O setor de ecommerce sofreu uma perda de quase US$7 bilhões nos EUA por conta de chargeback no ano de 2016, de acordo com pesquisa da LexisNexis, líder no fornecimento de informações sobre prevenção, avaliação e administração de riscos. Sete em cada 10 perdas ocorreram por fraude em cartões de crédito.

Embora seja motivo de grande preocupação para os lojistas virtuais, o chargeback (estorno) pode ser reduzido consideravelmente com implementações de estratégias e políticas adequadas para a segurança dos dados e das transações.

O objetivo do chargeback é proteger o consumidor de operações não autorizadas por ele próprio. No entanto, os prejuízos recaem sobre os donos das lojas virtuais, que além de não lucrarem, ainda precisam arcar com o reembolso e todos os outros custos do processo de vendas.

Como prevenir o estorno nas transações de sua loja virtual?
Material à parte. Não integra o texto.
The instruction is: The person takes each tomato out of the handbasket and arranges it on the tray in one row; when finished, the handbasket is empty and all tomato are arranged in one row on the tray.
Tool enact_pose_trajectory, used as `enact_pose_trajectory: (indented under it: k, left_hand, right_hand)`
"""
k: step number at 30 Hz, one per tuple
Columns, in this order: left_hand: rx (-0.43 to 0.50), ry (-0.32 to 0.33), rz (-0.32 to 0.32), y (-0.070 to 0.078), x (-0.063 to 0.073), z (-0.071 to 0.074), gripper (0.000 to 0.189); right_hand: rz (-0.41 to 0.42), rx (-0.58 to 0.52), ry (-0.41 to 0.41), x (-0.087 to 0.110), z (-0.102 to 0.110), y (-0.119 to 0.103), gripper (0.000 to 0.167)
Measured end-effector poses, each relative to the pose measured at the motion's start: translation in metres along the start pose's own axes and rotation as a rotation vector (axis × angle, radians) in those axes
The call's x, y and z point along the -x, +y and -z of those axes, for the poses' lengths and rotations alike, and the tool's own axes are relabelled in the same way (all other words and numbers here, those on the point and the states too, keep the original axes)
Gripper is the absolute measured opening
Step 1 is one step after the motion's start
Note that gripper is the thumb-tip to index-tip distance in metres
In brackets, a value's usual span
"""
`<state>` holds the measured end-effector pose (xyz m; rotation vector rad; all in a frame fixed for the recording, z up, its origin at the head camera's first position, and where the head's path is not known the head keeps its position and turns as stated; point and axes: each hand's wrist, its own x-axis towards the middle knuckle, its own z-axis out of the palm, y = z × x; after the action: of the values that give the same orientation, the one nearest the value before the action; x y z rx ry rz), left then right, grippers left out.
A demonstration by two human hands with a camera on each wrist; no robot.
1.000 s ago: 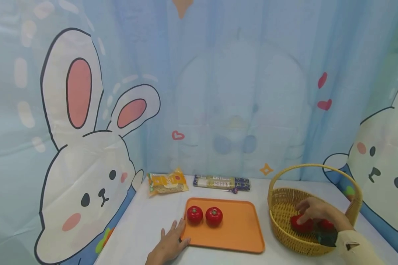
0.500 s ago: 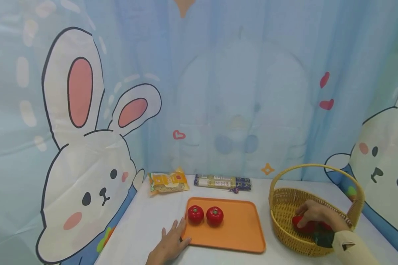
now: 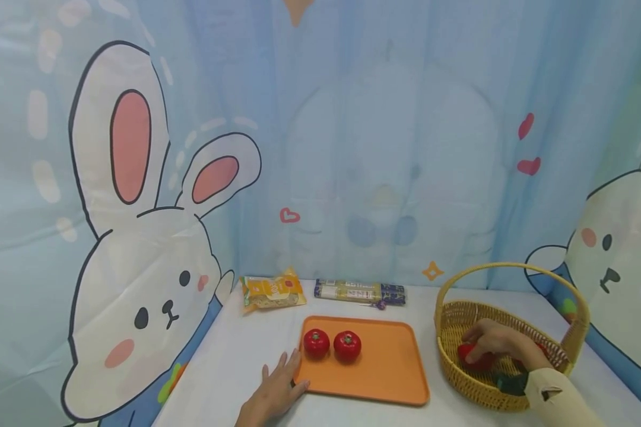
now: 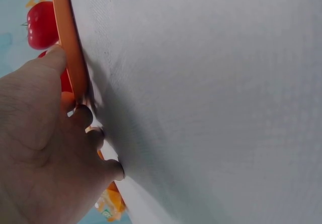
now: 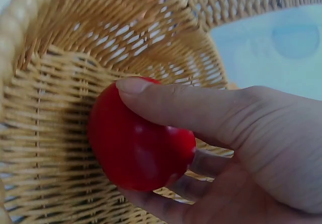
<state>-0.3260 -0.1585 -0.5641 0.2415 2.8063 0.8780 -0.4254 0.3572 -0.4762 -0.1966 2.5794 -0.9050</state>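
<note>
One tray [image 3: 381, 370] held two tomatoes [image 3: 317, 344]; around it were one yellow packet [image 3: 273, 294] at ten o'clock, at least one long packet [image 3: 352, 290] at twelve, one purple trinket [image 3: 381, 305] at one, one basket [image 3: 479, 396] at three containing two visible red pieces [image 3: 474, 359], one green piece [image 3: 510, 384].

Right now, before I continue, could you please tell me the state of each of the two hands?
Left hand: open, touching the edge of the orange tray.
Right hand: closed, holding a red rounded item inside the basket.
</note>
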Motion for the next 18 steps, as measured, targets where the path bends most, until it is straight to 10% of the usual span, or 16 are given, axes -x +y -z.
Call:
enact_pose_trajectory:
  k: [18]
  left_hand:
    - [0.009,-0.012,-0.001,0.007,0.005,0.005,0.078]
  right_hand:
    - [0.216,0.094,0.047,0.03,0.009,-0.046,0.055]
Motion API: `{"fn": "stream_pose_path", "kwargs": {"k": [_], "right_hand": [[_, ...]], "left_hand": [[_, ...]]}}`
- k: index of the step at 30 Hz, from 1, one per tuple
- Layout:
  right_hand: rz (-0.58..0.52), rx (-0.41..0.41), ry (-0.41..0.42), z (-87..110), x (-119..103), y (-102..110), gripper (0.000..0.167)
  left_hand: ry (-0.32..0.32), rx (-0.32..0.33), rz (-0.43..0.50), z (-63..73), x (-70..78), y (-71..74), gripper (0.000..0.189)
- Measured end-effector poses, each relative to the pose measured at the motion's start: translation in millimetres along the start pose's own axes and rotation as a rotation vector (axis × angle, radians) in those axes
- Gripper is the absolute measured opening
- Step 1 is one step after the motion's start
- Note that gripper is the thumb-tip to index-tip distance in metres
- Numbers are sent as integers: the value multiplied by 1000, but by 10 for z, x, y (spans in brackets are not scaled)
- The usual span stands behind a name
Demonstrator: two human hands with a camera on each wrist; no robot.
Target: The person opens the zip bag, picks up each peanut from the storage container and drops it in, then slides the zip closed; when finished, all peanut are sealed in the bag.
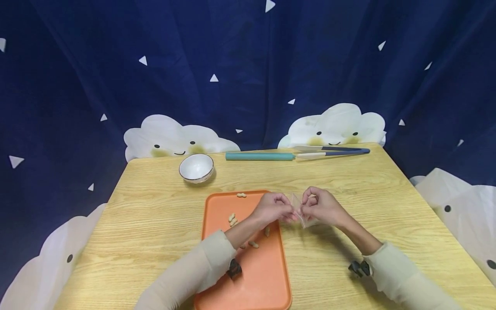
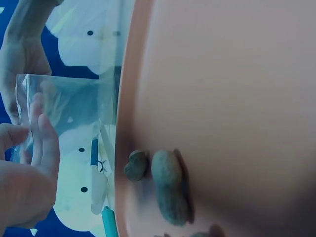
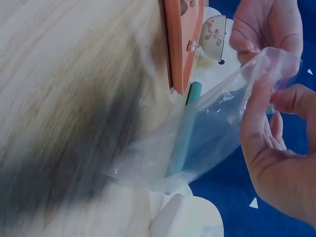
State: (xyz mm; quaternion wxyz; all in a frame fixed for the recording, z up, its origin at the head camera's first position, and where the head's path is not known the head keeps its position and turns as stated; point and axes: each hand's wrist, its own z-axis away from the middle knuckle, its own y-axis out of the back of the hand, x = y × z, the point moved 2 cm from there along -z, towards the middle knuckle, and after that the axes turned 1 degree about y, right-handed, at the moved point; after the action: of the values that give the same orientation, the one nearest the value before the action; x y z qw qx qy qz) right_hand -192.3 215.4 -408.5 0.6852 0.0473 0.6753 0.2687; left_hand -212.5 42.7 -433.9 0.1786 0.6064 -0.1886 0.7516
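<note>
A clear plastic bag [image 3: 207, 128] hangs between my two hands, just past the right edge of an orange tray [image 1: 263, 275]. My left hand [image 1: 273, 206] pinches one side of the bag's top edge. Opposite it, my right hand [image 1: 321, 206] pinches the other side between thumb and fingers. In the right wrist view the bag's lower part droops over the wooden table, and a thin reddish line shows at its top. Several peanuts [image 2: 170, 187] in their shells lie scattered on the tray, some hidden under my left forearm.
A white bowl [image 1: 196, 167] with a dark rim stands behind the tray. Along the table's back edge lie a teal stick [image 1: 259, 156] and blue-handled tongs [image 1: 345, 152] with pale tips. Behind them hangs a navy curtain [image 1: 248, 64] with clouds and triangles.
</note>
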Motion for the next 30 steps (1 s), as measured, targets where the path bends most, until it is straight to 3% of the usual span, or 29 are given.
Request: {"fn": "stream_pose_path", "kwargs": {"k": [5, 9, 14, 17, 22, 30], "right_hand": [[92, 47, 95, 26, -47, -32, 16], [256, 62, 190, 42, -108, -40, 19], [465, 75, 221, 39, -148, -20, 21], [536, 80, 260, 28, -161, -13, 17], [618, 99, 319, 6, -155, 10, 12], [633, 24, 365, 18, -176, 58, 11]], "left_hand": [[-135, 47, -160, 27, 43, -2, 18], [-205, 10, -283, 68, 78, 24, 12], [-227, -31, -370, 101, 80, 51, 19], [-266, -41, -450, 107, 65, 74, 23], [-384, -50, -626, 101, 33, 112, 13], [-361, -58, -722, 137, 48, 174, 8]]}}
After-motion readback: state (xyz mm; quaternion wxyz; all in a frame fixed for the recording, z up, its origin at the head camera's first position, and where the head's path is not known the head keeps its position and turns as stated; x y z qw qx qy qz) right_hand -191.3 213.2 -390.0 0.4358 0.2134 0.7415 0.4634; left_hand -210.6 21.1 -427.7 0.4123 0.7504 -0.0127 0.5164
Garanta que o nome de seu ecommerce seja reconhecido na fatura do seu cliente:

Os dados da empresa precisam ser compreendidos e reconhecíveis na fatura do cliente. Alguns compradores não reconhecem os dados da empresa e acabam pedindo o reembolso, portanto, esta é uma medida obrigatória para prevenir os chargebacks;


Nutra o relacionamento na hora da compra:

Um simples e-mail de confirmação de compra já pode evitar casos de chargebacks. Informe no faturamento do cliente, junto ao nome da empresa, dados de contato, pois em caso de dúvidas o comprador poderá entrar em contato para esclarecer a cobrança;


Atenção às fraudes:

As fraudes são as principais causas de chargebacks. Esteja atento e tenha um sistema antifraude. Quando um cartão é usado de maneira fraudulenta a responsabilidade é exclusiva do lojista, os prejuízos também. Instale sistemas eficientes que detectam irregularidades e que possam facilmente rastrear fraudes em seu site;


Transparência na política do seu ecommerce:

Os clientes devem estar bem informados em relação aos serviços e produtos. Garanta que os clientes saibam o que esperar do produto e quanto deverá pagar por ele. Deixe bem explícitas as informações sobre prazos de entrega e garantia dos produtos. Para que o consumidor fique mais confiante e seguro sobre a compra é recomendável que a loja virtual tenha uma página de política de reembolso, informando quando os clientes podem contestar os custos dos produtos, entre outras coisas;


Conheça o comportamento do seu consumidor:

Observar o comportamento do cliente de seu ecommerce evita problemas. Conhecer bem o perfil de seus compradores além de ajudar a impulsionar as vendas, também fará com que você chegue mais próximo do foco do problema em caso de aumento de chargebacks. Observar os clientes é uma ação positiva e preventiva;


Atente-se à autenticidade dos e-mails de seus consumidores digitais:

Muitas pessoas com más intenções podem criar contas falsas. Certifique a autenticidade dos e-mails e fique atento se o nome do cliente é condizente com o endereço de e-mail passado;


Verificação de dados:

Conferir se os dados do clientes não são divergentes é de suma importância, pois os fraudadores usam dados válidos de terceiros, desde nome, telefone, CPF, e-mail, etc.. A conferência dos dados pode minimizar casos de chargebacks;


BIN:

O BIN é como são chamados os seis primeiros dígitos dos cartões de crédito que determinam qual é o banco emissor. Apenas com o cartão em mãos é que se pode determinar o nome do banco. No site das operadoras os lojistas podem consultar a tabela de conferência do BIN. A conferência ajudará também a preservar a loja de transações fraudulentas;


Verificação de CNPJ ou CPF:

No site da Receita Federal é possível conferir a situação dos cadastros de CNPJs e CPFs e comparar os dados da Receita com os dados informados pelo cliente e cadastrados na sua loja virtual.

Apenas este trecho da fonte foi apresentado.